§ **TASK DETAILS**:
Everything in the listing should be transcribed exactly, apart from the pictures.

§ **SOURCE MATERIAL**:
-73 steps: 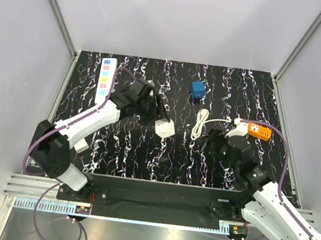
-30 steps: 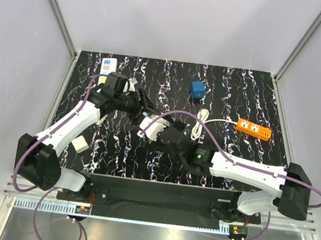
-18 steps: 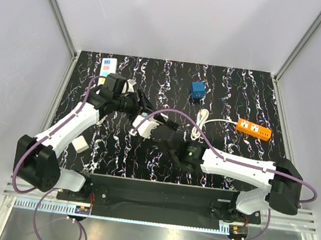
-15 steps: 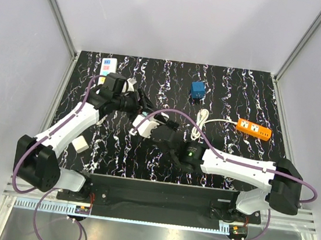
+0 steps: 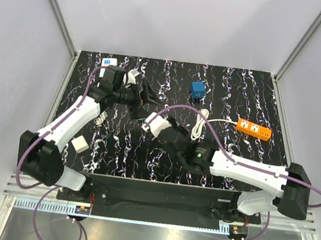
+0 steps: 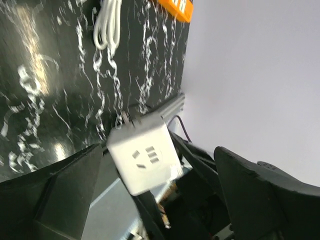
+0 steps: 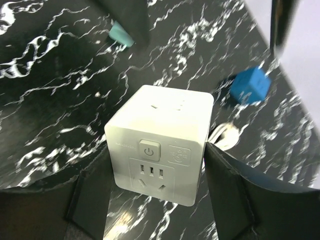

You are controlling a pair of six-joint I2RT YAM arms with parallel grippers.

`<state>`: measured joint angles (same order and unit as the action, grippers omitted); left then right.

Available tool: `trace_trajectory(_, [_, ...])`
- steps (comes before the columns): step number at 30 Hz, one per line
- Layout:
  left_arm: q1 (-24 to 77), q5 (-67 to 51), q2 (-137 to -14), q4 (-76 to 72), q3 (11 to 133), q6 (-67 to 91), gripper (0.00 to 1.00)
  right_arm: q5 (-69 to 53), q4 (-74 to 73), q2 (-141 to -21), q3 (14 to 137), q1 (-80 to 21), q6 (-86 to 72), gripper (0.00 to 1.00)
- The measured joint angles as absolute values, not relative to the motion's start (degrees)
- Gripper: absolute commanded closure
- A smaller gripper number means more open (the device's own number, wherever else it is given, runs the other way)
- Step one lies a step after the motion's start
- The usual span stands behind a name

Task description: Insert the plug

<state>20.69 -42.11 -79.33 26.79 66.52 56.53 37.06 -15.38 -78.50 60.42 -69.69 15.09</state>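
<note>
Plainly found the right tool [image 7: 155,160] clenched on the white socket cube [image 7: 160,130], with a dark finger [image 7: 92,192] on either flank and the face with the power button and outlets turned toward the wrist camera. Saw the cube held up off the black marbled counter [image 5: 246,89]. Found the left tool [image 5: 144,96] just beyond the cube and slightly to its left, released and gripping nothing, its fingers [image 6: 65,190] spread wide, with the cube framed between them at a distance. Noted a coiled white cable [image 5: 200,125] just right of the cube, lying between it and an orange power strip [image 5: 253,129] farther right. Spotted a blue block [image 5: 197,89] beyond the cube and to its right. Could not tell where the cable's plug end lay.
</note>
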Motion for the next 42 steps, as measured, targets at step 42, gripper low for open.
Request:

§ **TASK OUTPUT**:
-73 steps: 
-30 steps: 
-18 steps: 
-15 steps: 
+0 steps: 
+0 steps: 
+0 steps: 

You are controlling a pair of six-joint I2RT YAM arms with parallel grippers.

`<state>`: measured joint angles (same order and unit as the action, grippers omitted); left then right.

Available tool: `trace_trajectory(_, [_, ...])`
- steps (comes before the columns): step number at 30 Hz, one per line
- Layout:
  left_arm: q1 (-24 to 77), q5 (-67 to 51), q2 (-137 to -14), q4 (-76 to 72), q3 (11 to 133), q6 (-67 to 91), gripper (0.00 to 1.00)
  right_arm: q5 (-69 to 53), q4 (-74 to 73), q2 (-141 to -21), q3 (14 to 137), q1 (-80 to 21), q6 (-86 to 72), gripper (0.00 to 1.00)
- The measured joint angles as absolute values, not relative to the motion's start (degrees)
- Gripper: absolute commanded closure
- A smaller gripper number means more open (the device's own number, wherever else it is given, runs the other way)
- Step one lies a step after the motion's start
- The usual span stands behind a name

Task description: Insert the plug

<state>20.69 -42.11 -79.33 26.79 66.52 56.53 37.06 -15.38 -78.50 60.42 -69.69 15.09</state>
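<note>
Plainly found the right tool [image 7: 155,160] clenched on the white socket cube [image 7: 160,130], with a dark finger [image 7: 92,192] on either flank and the face with the power button and outlets turned toward the wrist camera. Saw the cube held up off the black marbled counter [image 5: 246,89]. Found the left tool [image 5: 144,96] just beyond the cube and slightly to its left, released and gripping nothing, its fingers [image 6: 65,190] spread wide, with the cube framed between them at a distance. Noted a coiled white cable [image 5: 200,125] just right of the cube, lying between it and an orange power strip [image 5: 253,129] farther right. Spotted a blue block [image 5: 197,89] beyond the cube and to its right. Could not tell where the cable's plug end lay.
</note>
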Motion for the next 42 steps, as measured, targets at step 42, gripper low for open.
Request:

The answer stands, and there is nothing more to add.